Among the lines of the data, copy those that hold "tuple".

GIVEN INFORMATION:
□ □ □ □ □ □ □

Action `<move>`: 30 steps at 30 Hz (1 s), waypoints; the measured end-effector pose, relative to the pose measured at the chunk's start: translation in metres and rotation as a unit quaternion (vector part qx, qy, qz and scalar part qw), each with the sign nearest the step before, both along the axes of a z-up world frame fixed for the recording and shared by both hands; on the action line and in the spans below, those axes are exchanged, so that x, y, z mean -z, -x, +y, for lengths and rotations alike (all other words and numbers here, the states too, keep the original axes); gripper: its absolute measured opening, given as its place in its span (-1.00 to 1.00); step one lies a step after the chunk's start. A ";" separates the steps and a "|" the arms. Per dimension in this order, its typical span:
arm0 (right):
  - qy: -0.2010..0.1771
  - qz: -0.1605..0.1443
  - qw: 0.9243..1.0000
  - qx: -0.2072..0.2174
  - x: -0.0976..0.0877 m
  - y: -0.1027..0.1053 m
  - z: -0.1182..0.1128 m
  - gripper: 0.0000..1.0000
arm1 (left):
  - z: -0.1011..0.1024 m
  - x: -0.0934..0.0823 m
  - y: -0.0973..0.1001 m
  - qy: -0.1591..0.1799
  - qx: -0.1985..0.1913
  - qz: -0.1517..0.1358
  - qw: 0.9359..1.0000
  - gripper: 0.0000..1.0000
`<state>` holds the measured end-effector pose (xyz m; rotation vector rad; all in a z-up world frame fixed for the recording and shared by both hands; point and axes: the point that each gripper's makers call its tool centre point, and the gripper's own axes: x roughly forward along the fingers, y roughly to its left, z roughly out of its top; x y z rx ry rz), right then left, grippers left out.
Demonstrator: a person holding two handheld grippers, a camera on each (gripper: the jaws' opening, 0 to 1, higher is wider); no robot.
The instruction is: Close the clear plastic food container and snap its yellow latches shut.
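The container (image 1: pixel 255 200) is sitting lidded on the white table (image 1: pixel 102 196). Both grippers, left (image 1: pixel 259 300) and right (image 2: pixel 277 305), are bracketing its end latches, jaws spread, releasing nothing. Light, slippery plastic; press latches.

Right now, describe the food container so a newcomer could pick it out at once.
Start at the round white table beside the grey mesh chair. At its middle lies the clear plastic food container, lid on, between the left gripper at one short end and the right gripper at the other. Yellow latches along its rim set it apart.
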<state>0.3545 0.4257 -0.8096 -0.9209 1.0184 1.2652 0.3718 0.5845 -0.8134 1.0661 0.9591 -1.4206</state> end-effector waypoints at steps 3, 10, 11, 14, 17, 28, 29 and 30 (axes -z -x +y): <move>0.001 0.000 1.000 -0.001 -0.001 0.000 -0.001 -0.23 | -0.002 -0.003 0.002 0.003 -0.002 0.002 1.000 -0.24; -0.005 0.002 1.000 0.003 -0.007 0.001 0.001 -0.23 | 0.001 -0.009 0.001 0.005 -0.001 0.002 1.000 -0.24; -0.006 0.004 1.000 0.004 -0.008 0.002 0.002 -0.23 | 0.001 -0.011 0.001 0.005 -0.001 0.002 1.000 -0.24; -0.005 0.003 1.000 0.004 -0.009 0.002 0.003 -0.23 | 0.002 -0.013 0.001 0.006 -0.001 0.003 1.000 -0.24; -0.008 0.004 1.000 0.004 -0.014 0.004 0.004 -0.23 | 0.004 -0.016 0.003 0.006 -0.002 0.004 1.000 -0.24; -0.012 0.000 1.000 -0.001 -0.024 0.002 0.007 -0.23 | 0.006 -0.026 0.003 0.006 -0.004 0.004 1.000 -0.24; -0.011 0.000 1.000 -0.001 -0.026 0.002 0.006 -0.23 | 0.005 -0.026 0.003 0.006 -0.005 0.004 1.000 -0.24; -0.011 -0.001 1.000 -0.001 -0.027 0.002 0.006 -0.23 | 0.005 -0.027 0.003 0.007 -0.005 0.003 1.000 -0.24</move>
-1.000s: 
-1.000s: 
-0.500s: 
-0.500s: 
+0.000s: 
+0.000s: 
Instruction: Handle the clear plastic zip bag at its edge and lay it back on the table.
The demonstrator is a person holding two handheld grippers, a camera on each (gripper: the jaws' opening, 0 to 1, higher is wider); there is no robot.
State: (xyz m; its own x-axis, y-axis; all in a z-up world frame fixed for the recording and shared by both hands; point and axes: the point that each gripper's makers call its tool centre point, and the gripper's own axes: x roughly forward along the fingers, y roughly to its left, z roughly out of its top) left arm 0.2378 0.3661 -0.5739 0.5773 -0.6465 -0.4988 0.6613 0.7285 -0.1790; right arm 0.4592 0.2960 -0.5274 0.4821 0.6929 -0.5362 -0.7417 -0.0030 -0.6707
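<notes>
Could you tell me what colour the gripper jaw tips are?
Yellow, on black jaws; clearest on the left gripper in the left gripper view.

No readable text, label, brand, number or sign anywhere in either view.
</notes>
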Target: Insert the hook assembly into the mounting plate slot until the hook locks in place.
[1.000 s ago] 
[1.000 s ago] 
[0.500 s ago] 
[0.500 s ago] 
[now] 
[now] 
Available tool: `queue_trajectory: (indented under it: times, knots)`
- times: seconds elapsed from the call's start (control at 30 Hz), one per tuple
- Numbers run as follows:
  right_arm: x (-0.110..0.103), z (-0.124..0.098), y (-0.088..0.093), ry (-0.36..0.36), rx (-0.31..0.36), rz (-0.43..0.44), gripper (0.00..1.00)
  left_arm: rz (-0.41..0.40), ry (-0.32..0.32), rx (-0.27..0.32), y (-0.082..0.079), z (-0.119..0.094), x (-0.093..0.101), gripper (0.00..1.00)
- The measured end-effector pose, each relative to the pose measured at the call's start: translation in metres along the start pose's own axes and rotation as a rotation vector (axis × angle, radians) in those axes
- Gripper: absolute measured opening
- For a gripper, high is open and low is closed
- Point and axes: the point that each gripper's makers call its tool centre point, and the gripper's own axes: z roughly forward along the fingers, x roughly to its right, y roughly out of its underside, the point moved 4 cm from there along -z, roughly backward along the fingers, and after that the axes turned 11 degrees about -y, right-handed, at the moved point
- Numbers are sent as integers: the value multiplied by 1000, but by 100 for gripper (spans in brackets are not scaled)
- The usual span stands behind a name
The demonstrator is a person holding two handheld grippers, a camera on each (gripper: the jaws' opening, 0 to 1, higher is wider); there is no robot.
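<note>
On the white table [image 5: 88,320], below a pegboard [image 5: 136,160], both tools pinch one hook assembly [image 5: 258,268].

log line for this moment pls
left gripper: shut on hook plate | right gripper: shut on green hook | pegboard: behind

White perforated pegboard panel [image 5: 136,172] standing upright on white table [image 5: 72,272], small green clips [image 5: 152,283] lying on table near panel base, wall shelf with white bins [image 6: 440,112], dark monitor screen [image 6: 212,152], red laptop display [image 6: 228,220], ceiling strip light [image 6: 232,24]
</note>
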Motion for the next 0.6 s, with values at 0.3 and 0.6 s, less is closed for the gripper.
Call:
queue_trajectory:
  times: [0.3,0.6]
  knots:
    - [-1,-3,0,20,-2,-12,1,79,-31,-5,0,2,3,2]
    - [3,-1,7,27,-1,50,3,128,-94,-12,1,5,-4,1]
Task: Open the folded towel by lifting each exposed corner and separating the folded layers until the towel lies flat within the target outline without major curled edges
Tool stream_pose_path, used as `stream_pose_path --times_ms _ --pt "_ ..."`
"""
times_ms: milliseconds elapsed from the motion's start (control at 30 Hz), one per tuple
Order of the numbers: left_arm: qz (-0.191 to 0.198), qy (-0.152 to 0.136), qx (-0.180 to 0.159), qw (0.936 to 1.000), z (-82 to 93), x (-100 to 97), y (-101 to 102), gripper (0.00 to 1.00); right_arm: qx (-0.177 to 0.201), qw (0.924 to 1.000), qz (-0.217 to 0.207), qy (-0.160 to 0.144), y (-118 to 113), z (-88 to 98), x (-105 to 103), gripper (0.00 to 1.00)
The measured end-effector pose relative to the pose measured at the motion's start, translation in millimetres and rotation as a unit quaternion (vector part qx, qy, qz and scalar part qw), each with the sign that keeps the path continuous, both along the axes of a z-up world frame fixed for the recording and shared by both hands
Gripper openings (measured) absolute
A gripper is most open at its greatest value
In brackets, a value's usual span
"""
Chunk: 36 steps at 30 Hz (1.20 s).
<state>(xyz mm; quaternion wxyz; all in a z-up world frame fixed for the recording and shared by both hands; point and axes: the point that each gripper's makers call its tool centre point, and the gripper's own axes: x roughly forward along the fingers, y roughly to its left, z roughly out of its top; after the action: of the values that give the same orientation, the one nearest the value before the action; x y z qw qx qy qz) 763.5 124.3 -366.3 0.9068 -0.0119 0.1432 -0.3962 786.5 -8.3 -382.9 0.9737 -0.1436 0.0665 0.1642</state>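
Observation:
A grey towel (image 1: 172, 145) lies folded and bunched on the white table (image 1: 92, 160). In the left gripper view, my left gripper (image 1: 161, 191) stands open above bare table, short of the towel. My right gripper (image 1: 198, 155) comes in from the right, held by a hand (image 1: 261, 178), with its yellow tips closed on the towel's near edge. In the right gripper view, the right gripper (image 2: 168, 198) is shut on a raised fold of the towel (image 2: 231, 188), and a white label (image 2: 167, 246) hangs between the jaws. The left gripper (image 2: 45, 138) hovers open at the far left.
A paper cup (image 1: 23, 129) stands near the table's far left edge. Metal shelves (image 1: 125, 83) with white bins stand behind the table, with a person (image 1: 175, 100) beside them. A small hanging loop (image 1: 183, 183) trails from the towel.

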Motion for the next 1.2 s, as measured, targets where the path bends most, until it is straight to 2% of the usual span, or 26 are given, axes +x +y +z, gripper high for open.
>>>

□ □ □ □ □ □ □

ANSWER:
- times: seconds elapsed from the call's start (control at 30 Hz), one per tuple
times_ms: milliseconds elapsed from the motion's start (control at 30 Hz), one per tuple

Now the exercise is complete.